Dans ces conditions, il y a lieu d'écarter les résultats des tests pratiqués pour déterminer le taux d'enrichissement des vins produits par le domaine de Saint-Guilhem, et de constater que la preuve d'un enrichissement excessif, et donc d'une usurpation de l'appellation contrôlée n'est pas rapportée.
La cour constate que les délits reprochés ne sont pas établis, et que M. L doit être renvoyé des fins de la poursuite.
Sur l'action douanière
M. L a reconnu le défaut de déclaration d'enrichissement et doit être condamné de ce chef. Eu égard aux circonstances, la cour entend cependant faire application de l'article 1800 du Code général des impôts, en libérant M. L de la confiscation prévue pour cette infraction par l'article 1804 du même code, par le paiement d'une somme arbitrée à 30 000 F. De la même façon, la pénalité proportionnelle sera réduite à 30 000 F, l'amende étant simplement confirmée.
La preuve de la sur-chaptalisation et de l'enrichissement de moûts ne présentant pas le titre alcoométrique minimum requis pour bénéficier de l'appellation contrôlée "Côtes du Frontonnais" n'étant pas rapportée, la demande présentée par l'administration de ce chef sera écartée.

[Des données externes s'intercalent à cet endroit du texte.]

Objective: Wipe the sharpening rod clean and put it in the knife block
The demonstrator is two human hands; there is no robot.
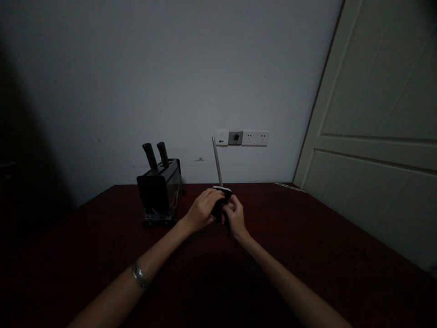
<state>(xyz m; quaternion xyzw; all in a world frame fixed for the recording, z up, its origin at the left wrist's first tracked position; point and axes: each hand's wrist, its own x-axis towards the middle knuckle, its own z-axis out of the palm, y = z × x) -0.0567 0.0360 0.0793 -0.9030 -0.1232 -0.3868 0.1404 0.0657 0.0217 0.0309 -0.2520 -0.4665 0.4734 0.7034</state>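
Holding a sharpening rod (217, 160) upright over the middle of the dark red bench (324, 255), both hands meet around its black handle (221, 205). Left hand (202, 210) wraps over the handle from the left side, fingers curled and closed on it; right hand (235, 217) presses in from the right and near side, fingers also closed against the handle. The rod's thin metal shaft rises from between the hands and leans slightly to the left, its tip ending just beside the wall sockets (241, 138). A bracelet (139, 274) sits on the left wrist. To the left of the hands, apart from them, stands a dark knife block (160, 191) with two black knife handles (156, 155) sticking up from its top, tilted left. Far side is a plain pale wall; a pale door (375, 136) closes the right side. Light is low, so the handle's lower end and whether it touches the bench cannot be told. Judgement: the step in hand looks like settling a two-handed grip on the rod's handle, with the knives untouched in the block. Any further handling calls for one hand to keep the rod steady and the shaft clear of the wall.
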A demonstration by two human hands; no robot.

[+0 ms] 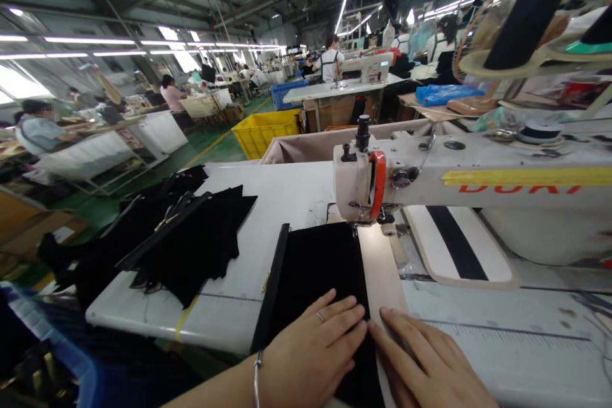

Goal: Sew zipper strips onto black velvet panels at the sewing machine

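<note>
A black fabric panel [315, 268] lies on the white sewing table, its far right corner beneath the needle area of a sewing machine [356, 185]. My left hand [318, 341] rests flat on this panel, fingers stretched out towards its right edge. Along that edge runs a pale beige strip [377, 261], partly under my right hand [421, 357]. The fingers of my right hand are extended and lie by the seam between black and beige. Both hands are near each other, fingertips almost touching. A dark band with a bit of gold metal borders the panel's left side.
Black cut pieces [196, 236] are heaped on the table's left part and hang over its edge. A blue crate [52, 338] stands at lower left. Behind the table are a yellow bin [268, 131] and other people at machines. A thread cone [523, 25] rises at right.
</note>
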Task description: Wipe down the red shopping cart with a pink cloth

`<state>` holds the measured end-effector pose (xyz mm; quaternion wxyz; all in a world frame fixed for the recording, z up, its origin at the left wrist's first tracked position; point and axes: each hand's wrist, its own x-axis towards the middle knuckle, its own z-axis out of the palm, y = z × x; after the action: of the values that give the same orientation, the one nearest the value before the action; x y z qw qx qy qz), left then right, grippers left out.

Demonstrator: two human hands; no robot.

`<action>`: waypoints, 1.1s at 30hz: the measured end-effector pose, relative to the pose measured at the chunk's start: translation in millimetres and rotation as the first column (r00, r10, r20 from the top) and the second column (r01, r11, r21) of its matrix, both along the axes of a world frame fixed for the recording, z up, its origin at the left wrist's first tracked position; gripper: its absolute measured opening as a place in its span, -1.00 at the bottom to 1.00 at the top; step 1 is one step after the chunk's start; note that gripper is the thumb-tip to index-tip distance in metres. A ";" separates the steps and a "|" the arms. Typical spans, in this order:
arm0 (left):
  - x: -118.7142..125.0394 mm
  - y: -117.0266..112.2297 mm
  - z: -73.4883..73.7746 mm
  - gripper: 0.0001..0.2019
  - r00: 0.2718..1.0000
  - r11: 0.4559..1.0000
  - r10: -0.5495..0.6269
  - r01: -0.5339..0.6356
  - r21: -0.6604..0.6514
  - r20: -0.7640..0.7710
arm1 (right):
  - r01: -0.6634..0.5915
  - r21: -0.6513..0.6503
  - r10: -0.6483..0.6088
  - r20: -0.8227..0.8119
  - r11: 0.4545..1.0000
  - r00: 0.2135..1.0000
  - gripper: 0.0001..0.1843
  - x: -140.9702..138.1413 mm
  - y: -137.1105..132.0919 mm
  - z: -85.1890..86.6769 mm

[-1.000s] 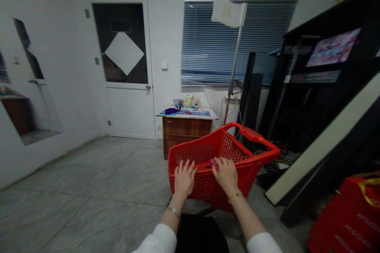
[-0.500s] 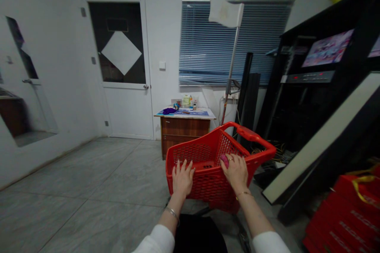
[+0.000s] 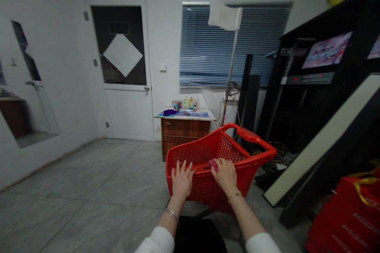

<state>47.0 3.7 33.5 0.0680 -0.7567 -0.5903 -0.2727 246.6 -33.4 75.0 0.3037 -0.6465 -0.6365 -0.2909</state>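
A red plastic shopping cart (image 3: 197,150) stands in front of me, its handle toward the right. My left hand (image 3: 182,180) is at the near side of the basket by its left end, fingers spread and holding nothing. My right hand (image 3: 226,176) is closed around a small pink cloth-like wad (image 3: 213,165) at the near rim, around the middle of the cart. Most of the wad is hidden by my fingers, so its exact kind is unclear. My right hand and forearm cover part of the near basket wall.
Behind the cart stands a brown wooden cabinet (image 3: 186,128) with a purple cloth (image 3: 170,112) and small bottles on top. A white flag on a pole (image 3: 233,55) rises behind it. Long panels (image 3: 323,138) lean at right, near red boxes (image 3: 344,213). A white door (image 3: 129,112) is at left.
My right hand has moved left along the near rim with the pink wad in it. My left hand has stayed in place with its fingers spread.
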 end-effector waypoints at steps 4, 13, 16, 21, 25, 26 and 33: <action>-0.3 2.9 -3.7 -0.58 1.000 1.000 -0.008 0.008 0.008 0.015 | 0.134 0.059 -0.136 0.024 0.989 0.990 -0.68 57.4 -0.4 15.8; 3.9 -1.2 -3.9 -0.58 0.999 0.999 0.033 -0.033 0.018 0.020 | 0.164 0.159 -0.168 0.011 0.974 0.986 -0.67 54.5 -3.0 9.1; 5.1 -0.8 -6.0 -0.57 0.999 0.999 0.042 -0.043 0.033 0.028 | 0.123 0.140 -0.124 -0.001 0.983 0.992 -0.65 23.5 -2.9 0.1; 5.8 -0.2 -9.1 -0.57 0.999 0.999 0.035 -0.036 0.033 0.041 | 0.077 0.120 -0.070 -0.062 0.990 0.996 -0.67 -27.0 0.1 -13.4; 5.2 1.0 -10.5 -0.57 0.998 0.999 0.024 -0.026 0.039 0.065 | 0.037 0.098 -0.026 -0.105 0.994 0.994 -0.68 -56.3 3.7 -22.4; 5.0 1.6 -10.9 -0.57 0.998 0.999 0.022 -0.025 0.040 0.067 | 0.029 0.094 -0.018 -0.109 0.995 0.994 -0.68 -60.1 4.1 -23.5; 2.8 5.8 -12.7 -0.58 0.997 1.000 0.005 -0.007 0.013 0.083 | -0.033 -0.001 0.033 -0.010 0.999 0.999 -0.72 -30.9 1.2 -9.8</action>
<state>49.8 9.5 20.8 0.0490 -0.7425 -0.5931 -0.3076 215.7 -32.2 65.2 0.3110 -0.6376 -0.6459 -0.2822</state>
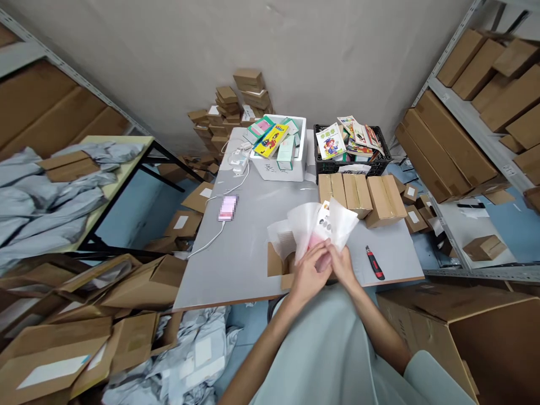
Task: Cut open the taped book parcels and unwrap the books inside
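White foam wrapping sheet [302, 222] flares open around a white and pink printed packet [324, 224]. My left hand [310, 273] grips the sheet and packet from the left, fingers bent over the lower end. My right hand [341, 264] pinches the same lower end from the right, its fingertips meeting those of the left. The packet's bottom is hidden by the fingers. Just behind and left of my hands, an open cardboard box [274, 261] sits at the table's front edge, partly covered by the sheet. A red and black box cutter [374, 262] lies to the right.
On the grey table [253, 247] stand a white bin [278, 169] of boxes, a black crate [352, 167] of books and closed cartons [382, 199]. A phone [228, 208] lies left on its cable. Boxes crowd the floor and shelves; a large open carton [426, 320] stands at right.
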Action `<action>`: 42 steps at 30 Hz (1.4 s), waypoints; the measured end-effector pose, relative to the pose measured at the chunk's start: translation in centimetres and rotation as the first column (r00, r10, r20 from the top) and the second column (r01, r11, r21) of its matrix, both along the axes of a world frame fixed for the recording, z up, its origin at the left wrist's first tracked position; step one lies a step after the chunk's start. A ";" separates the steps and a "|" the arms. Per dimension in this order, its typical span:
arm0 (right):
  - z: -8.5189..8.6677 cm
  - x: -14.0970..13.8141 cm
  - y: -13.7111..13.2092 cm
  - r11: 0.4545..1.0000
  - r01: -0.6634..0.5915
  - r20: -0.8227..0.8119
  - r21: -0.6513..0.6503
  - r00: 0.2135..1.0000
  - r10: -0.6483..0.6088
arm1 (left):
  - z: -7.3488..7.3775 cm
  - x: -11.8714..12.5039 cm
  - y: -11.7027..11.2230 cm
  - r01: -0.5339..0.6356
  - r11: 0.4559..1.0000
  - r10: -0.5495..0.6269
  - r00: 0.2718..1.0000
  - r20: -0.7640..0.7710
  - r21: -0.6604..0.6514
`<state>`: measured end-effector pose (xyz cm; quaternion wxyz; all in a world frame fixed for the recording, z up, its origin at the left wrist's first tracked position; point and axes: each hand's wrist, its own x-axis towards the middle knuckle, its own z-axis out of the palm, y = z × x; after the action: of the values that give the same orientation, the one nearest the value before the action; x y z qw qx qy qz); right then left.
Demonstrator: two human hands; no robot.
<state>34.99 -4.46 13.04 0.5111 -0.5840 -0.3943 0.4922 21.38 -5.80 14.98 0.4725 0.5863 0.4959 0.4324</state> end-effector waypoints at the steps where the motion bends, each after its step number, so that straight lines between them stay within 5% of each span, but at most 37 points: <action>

L'infraction de détention irrégulière de sucre e été reconnue par M. L: la condamnation sera confirmée en ce qui concerne la peine d'amende. Toutefois, la quantité concernée n'est pas établie, les calculs effectués à partir des analyses écartées des débats ne pouvant être retenus.
La cour n'est donc pas en mesure d'établir le montant de ta pénalité proportionnelle ni celui de la confiscation en valeur.
Enfin, l'infraction de défaut de paiement de la taxe sur les sucres est également constituée, et la peine d'amende sera confirmée, la cour, faute de justification du volume de sucre concerné, n'étant pas en mesure d'établir le montant de la pénalité proportionnelle ni celui de la confiscation en valeur.
Sur l'action civile
Le prévenu étant renvoyé des fins de la poursuite, les constitutions de partie civile doivent être déclarées irrecevables.
Par ces motifs: La COUR, Statuant publiquement, par arrêt contradictoire à signifier à l'égard de toutes les parties et en dernier ressort, En la forme, Reçoit les appels de M. L, de l'INAO et du ministère public, au fond, Sur l'action publique, Infirme le jugement déféré, Renvoie M. L des fins de ta poursuite sans peine ni dépens, Sur l'action douanière, Confirme le jugement déféré en ce qu'il a déclaré M. L coupable de défaut de déclaration préalable d'enrichissement, de détention irrégulière de sucre et de défaut de paiement de la taxe sur les sucres, L'infirme en ce qu'il l'a reconnu coupable de sur-chaptalisation et d'enrichissement de moûts ne présentant pas le titre alcoométrique minimum, Le réformant sur les condamnations, Condamne solidairement M. L et le GFA de Saint-Guilhem à payer: - pour le défaut de déclaration d'enrichissement: * une amende de 1 000 F * une somme de 30 000 F à titre de pénalité proportionnelle * une somme de 30 000 F pour tenir lieu de confiscation en valeur - pour la détention irrégulière de sucre, une amende de 1 000 F - pour le défaut de paiement de la taxe sur les sucres, une amende de 1 000 F; Sur l'action civile, Infirmant le jugement déféré, Déclare irrecevables les constitutions de partie civile de l'INAO, de l'ORGECO, de la Confédération syndicale des familles, des Unions fédérales de consommateurs de Toulouse et Colomiers. Fixe la contrainte par corps, s'il y a lieu, conformément aux dispositions de l'article 750 du Code de procédure pénale.